New research finds oceanic microbes behave in synchrony across ocean basins

Researchers from UH Mānoa and colleagues found that microbial communities in different regions of the Pacific Ocean displayed strikingly similar daily rhythms in their metabolism despite inhabiting extremely different habitats – the nutrient-rich waters off California and the nutrient-poor waters north of Hawai‘i. Furthermore, in each location, the dominant photoautotrophs – light-loving bacteria that need solar energy to help them photosynthesize food from inorganic substances – appear to initiate a cascade effect wherein the other major groups of microbes perform their metabolic activities in a coordinated and predictable way.

As expected, different photoautotrophs dominated the coastal versus open ocean. In contrast, many other heterotrophic bacterial groups were common to both habitats. For the study published this week in the Proceedings of the National Academy of Sciences, the researchers monitored when, throughout the day, these microbes turn on and turn off genes that regulate key metabolic processes (referred to as “transcriptional patterns”). The bacterial groups common to both ecosystems displayed the same transcriptional patterns and daily rhythms  – as if each group is performing its prescribed role at a precise time each and every day, even though these communities are separated by thousands of miles.

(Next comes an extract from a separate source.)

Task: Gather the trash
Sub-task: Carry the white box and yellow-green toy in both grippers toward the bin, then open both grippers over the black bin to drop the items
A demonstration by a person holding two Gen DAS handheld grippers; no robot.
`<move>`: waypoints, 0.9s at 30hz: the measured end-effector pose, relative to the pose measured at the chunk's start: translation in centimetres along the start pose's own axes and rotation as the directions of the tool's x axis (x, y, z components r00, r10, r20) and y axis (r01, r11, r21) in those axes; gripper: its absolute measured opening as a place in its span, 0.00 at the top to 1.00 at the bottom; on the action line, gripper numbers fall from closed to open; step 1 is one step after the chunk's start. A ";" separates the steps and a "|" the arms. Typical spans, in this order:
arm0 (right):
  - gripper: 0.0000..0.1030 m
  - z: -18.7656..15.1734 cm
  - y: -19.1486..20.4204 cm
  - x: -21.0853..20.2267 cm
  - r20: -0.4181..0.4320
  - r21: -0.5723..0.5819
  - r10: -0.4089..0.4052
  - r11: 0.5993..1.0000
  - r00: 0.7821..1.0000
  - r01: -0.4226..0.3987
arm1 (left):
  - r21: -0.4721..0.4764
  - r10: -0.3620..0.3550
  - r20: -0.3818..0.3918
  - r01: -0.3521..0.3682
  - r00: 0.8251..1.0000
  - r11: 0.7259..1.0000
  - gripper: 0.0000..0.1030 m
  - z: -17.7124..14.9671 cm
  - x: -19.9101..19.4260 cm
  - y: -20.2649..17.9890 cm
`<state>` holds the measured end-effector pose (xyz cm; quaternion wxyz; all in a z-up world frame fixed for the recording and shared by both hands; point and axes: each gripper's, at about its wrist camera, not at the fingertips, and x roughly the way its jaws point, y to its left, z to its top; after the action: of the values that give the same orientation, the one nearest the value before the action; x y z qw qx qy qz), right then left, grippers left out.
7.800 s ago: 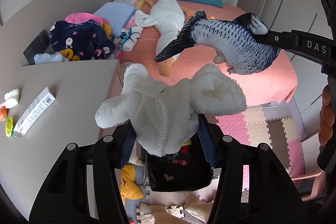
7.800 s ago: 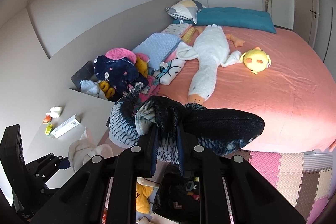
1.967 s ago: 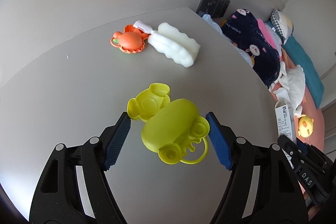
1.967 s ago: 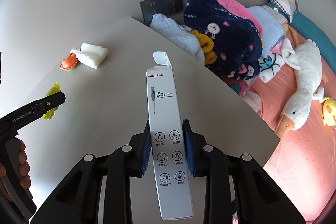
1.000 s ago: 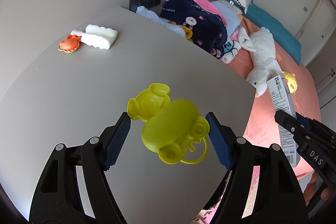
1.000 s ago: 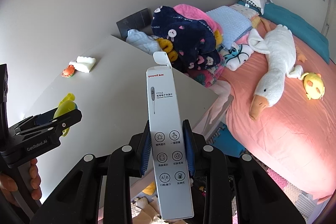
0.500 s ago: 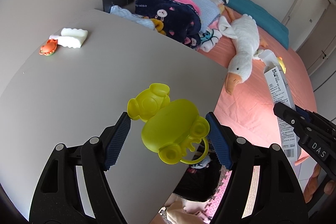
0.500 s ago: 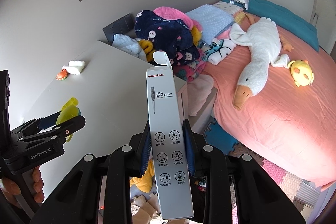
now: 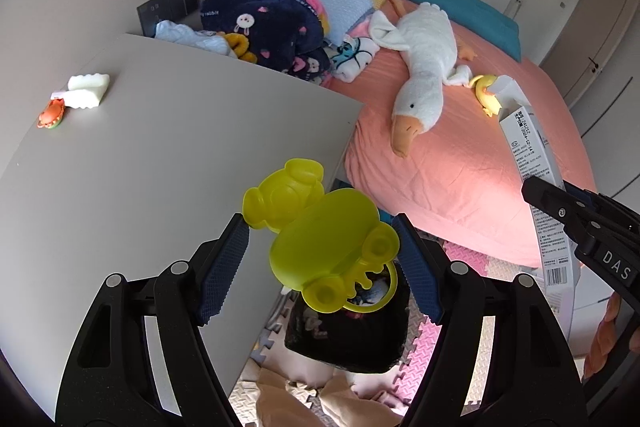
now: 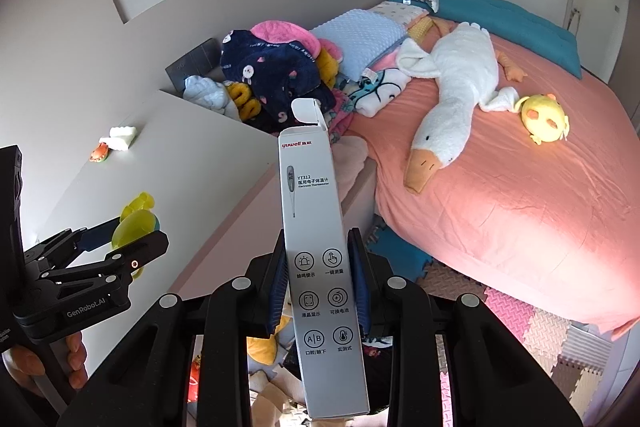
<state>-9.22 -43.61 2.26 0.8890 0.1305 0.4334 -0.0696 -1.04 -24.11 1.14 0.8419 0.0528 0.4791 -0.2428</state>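
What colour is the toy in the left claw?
Translucent yellow-green; the toy shows best in the left wrist view, pinched in the left claw.

On the counter (image 9: 180,147) the sponge (image 9: 86,89) lies far left, touching a small toy (image 9: 51,113). The bed (image 9: 480,163) is right of the counter; on it the goose (image 9: 420,75) lies.

The right gripper (image 10: 322,291) clamps a white thermometer box (image 10: 320,267) upright, top flap open; the left gripper (image 10: 120,239), at lower left, grips a yellow plastic toy (image 10: 134,213) over the grey table (image 10: 192,171); a white goose plush (image 10: 452,95) lies on the pink bed (image 10: 520,195).
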 end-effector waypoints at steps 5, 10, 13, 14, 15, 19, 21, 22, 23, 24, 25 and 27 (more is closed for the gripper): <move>0.71 -0.7 -1.9 -1.0 0.003 0.029 -0.019 0.999 1.000 0.019 | 0.048 -0.022 -0.012 0.022 1.000 0.999 0.31 -0.2 0.3 -2.3; 0.71 -1.3 -3.7 -1.5 -0.001 0.056 -0.037 0.998 0.999 0.037 | 0.098 -0.041 -0.030 0.044 0.999 0.994 0.31 -0.6 0.8 -4.5; 0.71 -1.7 -4.6 -1.8 -0.004 0.070 -0.046 0.996 0.999 0.046 | 0.127 -0.051 -0.040 0.056 0.998 0.990 0.31 -0.9 1.0 -5.8; 0.71 -1.8 -4.8 -1.8 -0.005 0.074 -0.049 0.996 0.999 0.049 | 0.135 -0.054 -0.044 0.060 0.998 0.989 0.31 -1.0 1.1 -6.1; 0.71 -1.8 -5.1 -1.9 -0.007 0.078 -0.051 0.996 0.999 0.051 | 0.145 -0.058 -0.047 0.064 0.997 0.987 0.31 -1.1 1.2 -6.5; 0.71 -2.1 -5.8 -1.9 -0.017 0.089 -0.060 0.994 0.998 0.061 | 0.176 -0.066 -0.063 0.076 0.996 0.981 0.30 -1.4 1.5 -7.7; 0.70 -2.2 -6.0 -1.7 -0.033 0.091 -0.061 0.994 0.998 0.064 | 0.200 -0.070 -0.084 0.086 0.994 0.976 0.30 -1.6 1.8 -8.2; 0.67 -2.2 -6.2 -1.6 -0.040 0.093 -0.067 0.993 0.997 0.071 | 0.215 -0.070 -0.101 0.091 0.992 0.972 0.25 -1.7 2.1 -8.5; 0.50 -2.2 -6.3 -1.5 -0.042 0.098 -0.090 0.991 0.995 0.093 | 0.222 -0.062 -0.111 0.085 0.992 0.971 0.19 -1.8 2.2 -8.6; 0.39 -2.2 -6.6 -1.6 -0.039 0.106 -0.119 0.987 0.992 0.123 | 0.223 -0.045 -0.111 0.069 0.993 0.972 0.06 -1.9 2.4 -8.6; 0.26 -2.3 -6.7 -1.8 -0.026 0.114 -0.139 0.983 0.990 0.141 | 0.224 -0.031 -0.105 0.054 0.994 0.973 0.06 -1.9 2.4 -8.6; 0.24 -2.2 -7.0 -2.2 -0.011 0.121 -0.152 0.981 0.988 0.152 | 0.225 0.004 -0.108 0.021 0.994 0.974 0.06 -1.9 2.7 -8.3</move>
<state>-13.87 -49.59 1.45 0.8711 0.1507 0.4378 -0.1636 -5.23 -31.76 -0.93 0.8024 0.1589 0.4933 -0.2960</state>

“Our work suggests that these microbial communities broadly behave in a similar manner across entire ocean basins and that specific biological interactions between these groups are widespread in nature,” said Frank Aylward, post-doctoral scholar at the Center for Microbial Oceanography: Research and Education (C-MORE) at UHM and lead author of the study.

The investigation used a robotic sampler, the Environmental Sample Processor (ESP), recently developed by co-author Chris Scholin and his colleagues at the Monterey Bay Aquarium Research Institute (MBARI). Riding the same ocean currents as the microbes it follows, the ESP is uniquely equipped to harvest those microbes every few hours, so that researchers can measure exactly when different genes are turned on or off for many different species simultaneously.  Using modern “next generation” genomic technologies Aylward and colleagues were then able to evaluate the daily gene expression cycles in microbial communities in the wild.

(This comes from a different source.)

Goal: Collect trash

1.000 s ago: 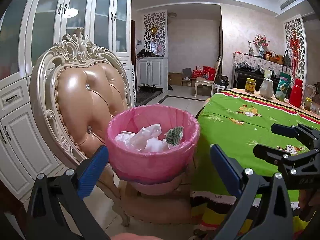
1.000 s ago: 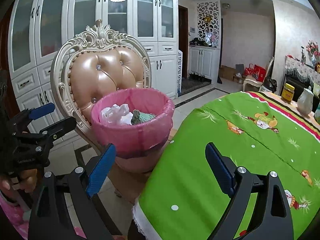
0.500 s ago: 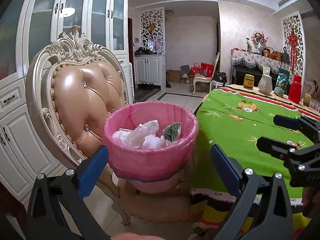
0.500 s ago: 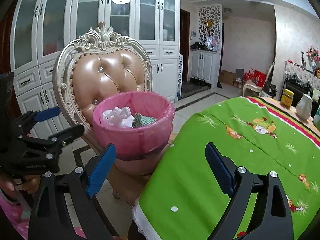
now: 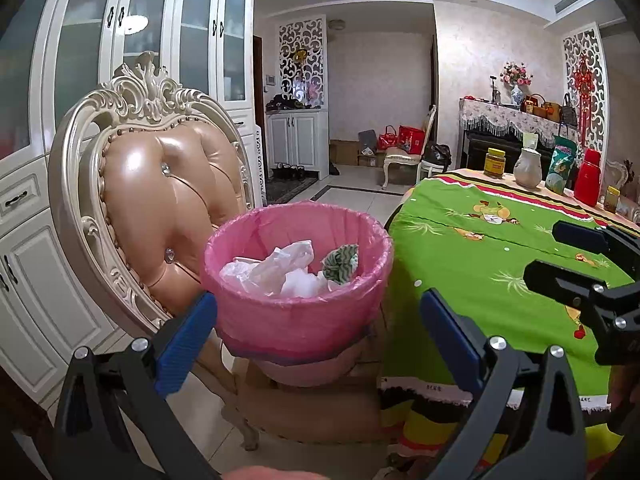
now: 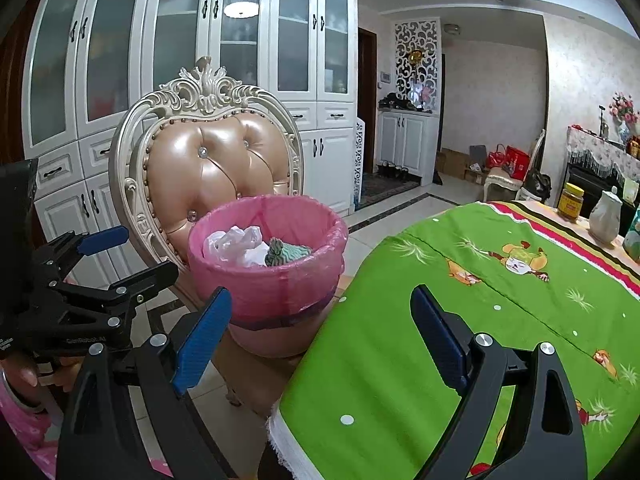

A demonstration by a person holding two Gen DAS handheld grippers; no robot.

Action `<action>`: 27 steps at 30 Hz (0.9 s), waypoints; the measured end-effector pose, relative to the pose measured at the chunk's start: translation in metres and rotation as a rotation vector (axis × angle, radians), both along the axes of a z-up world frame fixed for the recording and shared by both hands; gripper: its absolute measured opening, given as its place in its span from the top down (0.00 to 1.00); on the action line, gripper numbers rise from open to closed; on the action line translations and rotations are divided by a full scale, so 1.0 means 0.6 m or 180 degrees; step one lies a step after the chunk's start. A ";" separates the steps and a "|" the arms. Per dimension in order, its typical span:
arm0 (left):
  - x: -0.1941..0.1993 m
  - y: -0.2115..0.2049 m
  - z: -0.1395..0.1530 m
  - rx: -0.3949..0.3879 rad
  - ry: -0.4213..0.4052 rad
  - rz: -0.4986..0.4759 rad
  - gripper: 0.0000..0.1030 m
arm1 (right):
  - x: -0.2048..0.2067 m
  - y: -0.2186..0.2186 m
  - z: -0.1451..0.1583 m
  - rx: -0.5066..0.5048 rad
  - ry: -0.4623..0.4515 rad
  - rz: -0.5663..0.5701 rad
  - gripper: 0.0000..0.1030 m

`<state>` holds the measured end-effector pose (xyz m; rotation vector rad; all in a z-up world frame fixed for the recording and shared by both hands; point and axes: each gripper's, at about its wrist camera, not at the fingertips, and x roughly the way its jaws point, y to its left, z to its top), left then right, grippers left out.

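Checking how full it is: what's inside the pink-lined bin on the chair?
The bin holds crumpled white plastic bags and a green-and-white striped wad beside them. Whatever lies beneath them is covered.

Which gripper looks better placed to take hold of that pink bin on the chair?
Probably the left gripper: its open fingers frame the pink bin straight ahead. The right gripper faces mostly the green tablecloth.

A cream carved chair (image 5: 156,200) with tan tufted leather stands at nine o'clock beside the green-clothed table (image 5: 500,248). At two o'clock on it stand a yellow-lidded jar (image 5: 494,163), pale jug (image 5: 527,168) and red flask (image 5: 587,183).
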<state>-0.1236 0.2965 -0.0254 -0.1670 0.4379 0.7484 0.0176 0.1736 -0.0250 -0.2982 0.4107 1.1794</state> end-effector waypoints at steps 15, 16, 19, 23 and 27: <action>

Generally microbes from coastal (California coast) and open-ocean (North Pacific Subtropical Gyre) waters have been thought of as completely distinct communities that are shaped by very different environmental conditions. Waters near Hawaii experience high levels of sunlight and warm temperatures year round, for example, while coastal California waters are colder and undergo marked seasonal transitions.

“Surprisingly, however,” said Aylward, “our work shows that these extremely different ecosystems exhibit very similar diel cycles, driven largely by sunlight and interspecies microbial interactions. This suggests that different microbial communities across the Pacific Ocean, and likely waters across the entire planet, behave in much more orderly ways than has previously been supposed.”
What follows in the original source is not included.